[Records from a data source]
-=-=-=-=-
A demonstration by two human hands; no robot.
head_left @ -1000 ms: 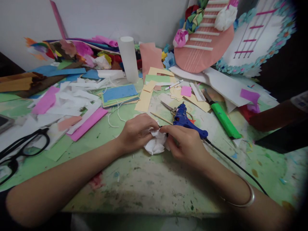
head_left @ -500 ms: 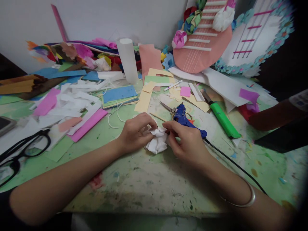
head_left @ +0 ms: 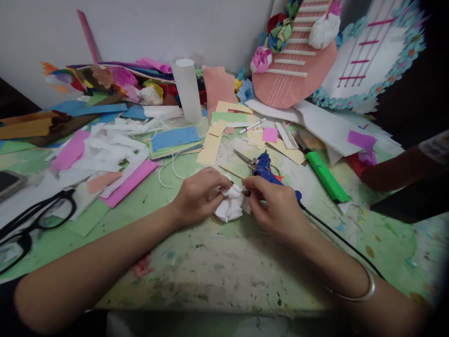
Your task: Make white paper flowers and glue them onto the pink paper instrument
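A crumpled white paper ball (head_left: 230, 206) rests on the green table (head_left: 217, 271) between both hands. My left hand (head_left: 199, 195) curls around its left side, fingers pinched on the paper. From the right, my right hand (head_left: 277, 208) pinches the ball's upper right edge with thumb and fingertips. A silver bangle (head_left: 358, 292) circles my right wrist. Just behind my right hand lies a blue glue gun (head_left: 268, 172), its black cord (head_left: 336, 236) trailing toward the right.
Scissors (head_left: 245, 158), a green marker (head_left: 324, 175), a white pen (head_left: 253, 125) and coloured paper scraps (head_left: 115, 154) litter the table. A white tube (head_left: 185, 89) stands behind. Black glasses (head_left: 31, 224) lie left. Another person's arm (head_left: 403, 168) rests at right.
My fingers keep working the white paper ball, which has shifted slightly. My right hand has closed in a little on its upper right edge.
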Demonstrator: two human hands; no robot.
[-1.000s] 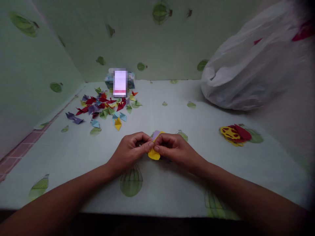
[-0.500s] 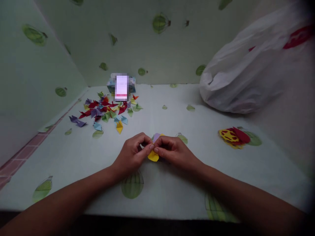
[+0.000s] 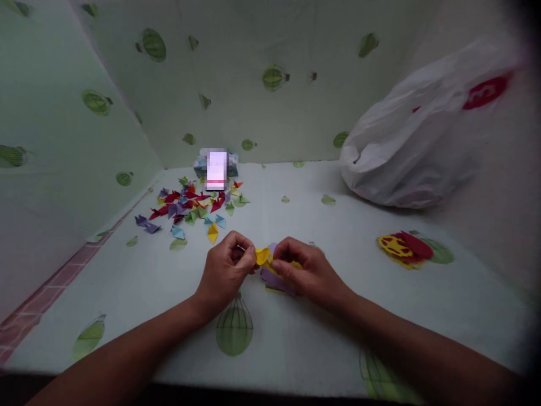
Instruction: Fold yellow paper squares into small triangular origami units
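Note:
A small folded piece of yellow paper (image 3: 262, 257) is pinched between the thumb and fingers of my left hand (image 3: 231, 269), its curved edge facing right. My right hand (image 3: 305, 269) has its thumb and forefinger closed at the right side of the same piece; its other fingers are curled and partly hidden. Beneath my right hand lies a small stack of purple and yellow paper (image 3: 276, 281), which the hand partly covers.
Many folded paper pieces (image 3: 190, 204) in several colours lie at the back left, before a propped lit phone (image 3: 217, 169) and a patterned box (image 3: 233, 164). A white plastic bag (image 3: 401, 152) stands back right. Yellow and red paper cutouts (image 3: 406, 249) lie on the right.
My hands have drawn slightly apart, and the yellow paper has turned from hanging below the fingertips to lying between them. The view has tilted up, with everything sitting lower.

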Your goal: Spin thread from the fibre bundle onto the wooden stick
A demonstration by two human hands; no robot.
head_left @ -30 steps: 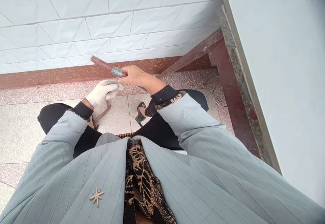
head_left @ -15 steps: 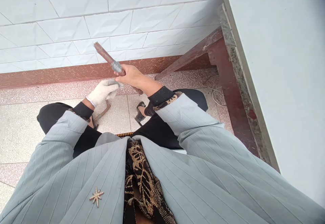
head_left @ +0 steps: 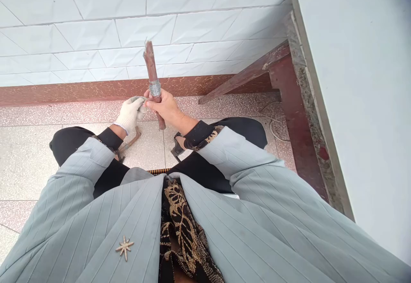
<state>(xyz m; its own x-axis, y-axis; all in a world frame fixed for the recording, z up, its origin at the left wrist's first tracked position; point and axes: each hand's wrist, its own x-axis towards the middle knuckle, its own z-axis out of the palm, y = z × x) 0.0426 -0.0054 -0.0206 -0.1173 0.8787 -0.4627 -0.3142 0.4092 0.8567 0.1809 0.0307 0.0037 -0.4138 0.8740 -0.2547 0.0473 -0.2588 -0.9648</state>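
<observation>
My bare right hand is wrapped round a short brown wooden stick, which stands almost upright in the view. A coil of thin silvery wire is wound round the stick just above my grip. My left hand, in a white knitted glove, is closed beside the stick, its fingertips close to the right thumb. What those gloved fingers pinch is too small to make out. On the floor below the left hand lies a curved brown tool or branch, partly hidden by my sleeve and foot.
A white tiled wall with a red-brown skirting rises in front. To the right stands a dark red wooden frame under a pale tabletop. A thin white cable lies on the speckled floor near it.
My right hand has swung the stick from a leftward slant to nearly upright, so its lower end shows. The left hand stays close beside it, and the view has shifted slightly.
</observation>
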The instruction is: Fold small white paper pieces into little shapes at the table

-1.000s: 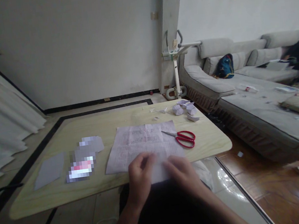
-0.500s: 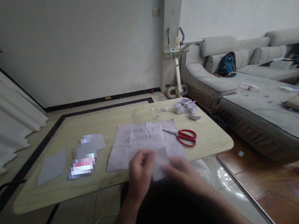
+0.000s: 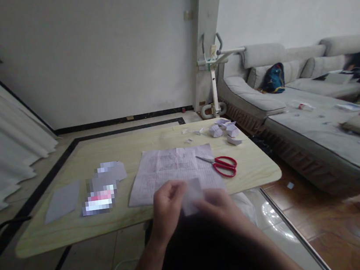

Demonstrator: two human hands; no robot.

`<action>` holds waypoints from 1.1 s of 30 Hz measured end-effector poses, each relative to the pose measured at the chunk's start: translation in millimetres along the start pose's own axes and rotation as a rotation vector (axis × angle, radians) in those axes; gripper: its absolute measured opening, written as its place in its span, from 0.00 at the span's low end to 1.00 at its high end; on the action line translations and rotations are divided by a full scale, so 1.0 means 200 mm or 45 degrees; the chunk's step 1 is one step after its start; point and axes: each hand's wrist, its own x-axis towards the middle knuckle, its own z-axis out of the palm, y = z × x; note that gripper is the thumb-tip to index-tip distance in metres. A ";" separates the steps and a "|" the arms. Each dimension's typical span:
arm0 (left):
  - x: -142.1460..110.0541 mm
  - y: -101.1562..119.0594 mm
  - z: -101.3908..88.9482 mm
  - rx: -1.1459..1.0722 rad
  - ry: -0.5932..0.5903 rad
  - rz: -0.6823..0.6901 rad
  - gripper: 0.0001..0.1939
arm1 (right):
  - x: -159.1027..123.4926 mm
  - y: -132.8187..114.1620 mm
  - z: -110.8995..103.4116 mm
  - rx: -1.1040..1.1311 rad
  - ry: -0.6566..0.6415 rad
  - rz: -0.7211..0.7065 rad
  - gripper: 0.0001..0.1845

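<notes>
A small white piece of paper (image 3: 192,194) is held between my two hands at the table's near edge. My left hand (image 3: 170,202) pinches its left side, thumb against the curled fingers. On the other side my right hand (image 3: 216,205), a little blurred, grips the lower right part of the paper. Just beyond lies a large creased printed sheet (image 3: 171,167), flat on the table. Red-handled scissors (image 3: 224,165) rest at that sheet's right edge, blades pointing left.
Several folded paper pieces (image 3: 224,129) sit at the table's far right, beside small scraps (image 3: 196,131). White paper (image 3: 63,201) and a pixelated object (image 3: 100,194) lie on the left of the table (image 3: 60,237). A grey sofa (image 3: 317,121) stands to the right.
Almost nothing differs. Both hands keep hold of the small paper, which has shifted only very slightly between them.
</notes>
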 end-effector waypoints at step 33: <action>-0.01 -0.03 0.00 -0.177 -0.216 -0.214 0.14 | 0.02 -0.02 0.00 -0.028 0.415 -0.215 0.20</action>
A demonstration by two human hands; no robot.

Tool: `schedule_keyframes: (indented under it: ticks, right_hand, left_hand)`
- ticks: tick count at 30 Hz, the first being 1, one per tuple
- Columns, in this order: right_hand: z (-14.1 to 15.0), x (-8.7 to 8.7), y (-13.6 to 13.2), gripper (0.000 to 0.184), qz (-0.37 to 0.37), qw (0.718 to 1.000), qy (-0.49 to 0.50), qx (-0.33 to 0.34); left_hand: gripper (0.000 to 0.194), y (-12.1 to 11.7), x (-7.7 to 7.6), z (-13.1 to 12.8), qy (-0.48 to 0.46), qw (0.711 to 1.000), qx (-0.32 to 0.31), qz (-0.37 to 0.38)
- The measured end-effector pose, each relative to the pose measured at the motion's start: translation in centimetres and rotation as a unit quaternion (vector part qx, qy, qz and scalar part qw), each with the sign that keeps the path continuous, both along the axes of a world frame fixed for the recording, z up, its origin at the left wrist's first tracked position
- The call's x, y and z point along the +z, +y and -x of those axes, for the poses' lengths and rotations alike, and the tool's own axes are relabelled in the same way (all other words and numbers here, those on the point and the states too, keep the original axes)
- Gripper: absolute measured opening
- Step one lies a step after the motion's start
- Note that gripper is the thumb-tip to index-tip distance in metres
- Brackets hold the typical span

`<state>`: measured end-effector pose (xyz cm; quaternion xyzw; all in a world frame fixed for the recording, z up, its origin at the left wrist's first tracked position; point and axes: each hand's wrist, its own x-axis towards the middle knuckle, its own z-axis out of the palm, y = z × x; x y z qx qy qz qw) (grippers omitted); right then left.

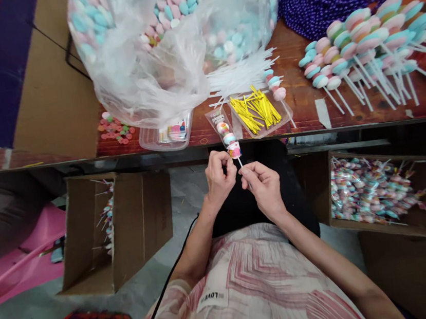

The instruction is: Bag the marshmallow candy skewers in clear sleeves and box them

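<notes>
A marshmallow skewer [229,138] in a clear printed wrapper [216,119] slants from the table edge towards me, with a colourful paper piece [234,150] around its lower end. My right hand [263,187] pinches its white stick just below the candy. Beside the wrapper's lower end, my left hand [219,174] is closed, thumb and forefinger together; what they hold, if anything, is too small to make out. A tray of yellow twist ties [256,108] lies just beyond, with one bare marshmallow skewer [275,85] on its right edge.
Big plastic bags of marshmallows [169,56], white sticks [239,76], gummy rings [116,128] and a small tray [148,140] occupy the table. Unwrapped skewers [369,42] are piled at right. Cardboard boxes [139,225] flank me below; the right one holds wrapped skewers [372,191].
</notes>
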<state>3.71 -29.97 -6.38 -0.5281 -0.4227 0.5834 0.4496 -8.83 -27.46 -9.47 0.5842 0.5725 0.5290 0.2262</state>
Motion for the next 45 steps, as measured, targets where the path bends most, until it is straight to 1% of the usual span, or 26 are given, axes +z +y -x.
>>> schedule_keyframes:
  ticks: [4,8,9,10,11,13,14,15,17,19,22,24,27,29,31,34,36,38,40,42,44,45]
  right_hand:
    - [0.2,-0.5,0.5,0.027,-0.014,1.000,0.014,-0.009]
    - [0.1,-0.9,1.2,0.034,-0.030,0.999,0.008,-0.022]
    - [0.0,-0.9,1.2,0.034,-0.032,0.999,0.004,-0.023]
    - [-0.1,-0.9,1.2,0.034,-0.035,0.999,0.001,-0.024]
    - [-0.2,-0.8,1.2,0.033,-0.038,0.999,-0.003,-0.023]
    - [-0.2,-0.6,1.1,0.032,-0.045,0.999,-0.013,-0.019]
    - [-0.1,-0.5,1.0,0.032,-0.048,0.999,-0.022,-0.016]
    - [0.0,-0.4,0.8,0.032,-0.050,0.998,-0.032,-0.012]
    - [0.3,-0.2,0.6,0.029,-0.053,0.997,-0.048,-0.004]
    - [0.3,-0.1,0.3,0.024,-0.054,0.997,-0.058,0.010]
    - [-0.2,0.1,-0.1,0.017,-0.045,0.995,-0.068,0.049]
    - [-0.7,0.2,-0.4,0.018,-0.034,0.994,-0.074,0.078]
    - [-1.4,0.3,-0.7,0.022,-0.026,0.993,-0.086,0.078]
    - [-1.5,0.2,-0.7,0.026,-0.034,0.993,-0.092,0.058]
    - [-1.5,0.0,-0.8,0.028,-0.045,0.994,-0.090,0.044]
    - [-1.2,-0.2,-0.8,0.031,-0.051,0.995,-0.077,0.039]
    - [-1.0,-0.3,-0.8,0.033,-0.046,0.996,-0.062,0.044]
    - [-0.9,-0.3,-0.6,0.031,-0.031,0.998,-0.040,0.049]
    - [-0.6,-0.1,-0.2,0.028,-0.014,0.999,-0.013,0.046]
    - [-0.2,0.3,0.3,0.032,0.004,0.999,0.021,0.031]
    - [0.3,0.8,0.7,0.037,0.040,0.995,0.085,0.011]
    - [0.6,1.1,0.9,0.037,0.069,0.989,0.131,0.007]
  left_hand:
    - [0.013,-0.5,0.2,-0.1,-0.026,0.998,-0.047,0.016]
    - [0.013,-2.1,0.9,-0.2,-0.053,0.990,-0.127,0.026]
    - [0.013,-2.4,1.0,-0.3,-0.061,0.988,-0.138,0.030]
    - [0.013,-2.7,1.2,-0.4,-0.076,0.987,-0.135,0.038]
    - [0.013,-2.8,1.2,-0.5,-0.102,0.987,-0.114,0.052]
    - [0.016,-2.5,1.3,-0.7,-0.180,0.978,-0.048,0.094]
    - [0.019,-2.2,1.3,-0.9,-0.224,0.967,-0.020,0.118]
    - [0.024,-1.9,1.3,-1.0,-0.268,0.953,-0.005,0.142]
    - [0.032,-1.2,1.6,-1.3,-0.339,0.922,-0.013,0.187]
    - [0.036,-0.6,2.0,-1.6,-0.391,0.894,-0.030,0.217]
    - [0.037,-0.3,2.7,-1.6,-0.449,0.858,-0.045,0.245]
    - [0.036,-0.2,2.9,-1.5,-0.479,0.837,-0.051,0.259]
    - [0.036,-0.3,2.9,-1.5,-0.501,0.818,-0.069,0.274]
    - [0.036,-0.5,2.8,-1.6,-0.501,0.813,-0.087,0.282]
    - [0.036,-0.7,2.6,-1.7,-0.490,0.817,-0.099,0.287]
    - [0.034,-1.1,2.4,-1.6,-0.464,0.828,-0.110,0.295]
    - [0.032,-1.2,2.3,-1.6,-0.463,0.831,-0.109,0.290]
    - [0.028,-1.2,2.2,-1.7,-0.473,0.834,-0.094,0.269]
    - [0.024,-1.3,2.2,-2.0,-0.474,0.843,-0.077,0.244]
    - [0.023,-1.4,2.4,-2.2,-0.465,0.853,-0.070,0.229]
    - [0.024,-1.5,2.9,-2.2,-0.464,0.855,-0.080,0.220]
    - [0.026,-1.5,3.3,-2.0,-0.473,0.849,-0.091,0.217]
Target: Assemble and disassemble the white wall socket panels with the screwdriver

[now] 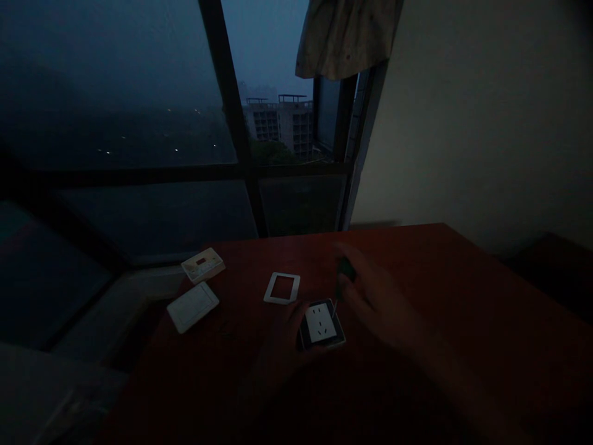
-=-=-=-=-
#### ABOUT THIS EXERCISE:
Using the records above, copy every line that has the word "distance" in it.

#### EXPECTED ANSWER:
`<action>` holds waypoints from 1.1 s of 30 Hz measured end-effector poses, each relative to the pose measured at the chunk's start: translation in millimetres along the start pose's own axes and rotation as a rotation vector (axis × angle, radians) in those axes; gripper: its absolute measured opening, written as its place in its span, from 0.00 at the span's low end to 1.00 at its high end; on the action line translations and rotations are divided by a full scale, so 1.0 means 200 mm or 45 degrees; the chunk's step 1 is one step after its start; point and axes: each hand's wrist, its own x-axis towards the middle knuckle, its own z-axis out of the palm, y = z × x; note that gripper is the thumb-tip to index-tip distance in metres. A ";" separates the steps and a "|" the arms. Each dimension's typical span:
- Note that gripper is the thumb-tip to index-tip distance in metres

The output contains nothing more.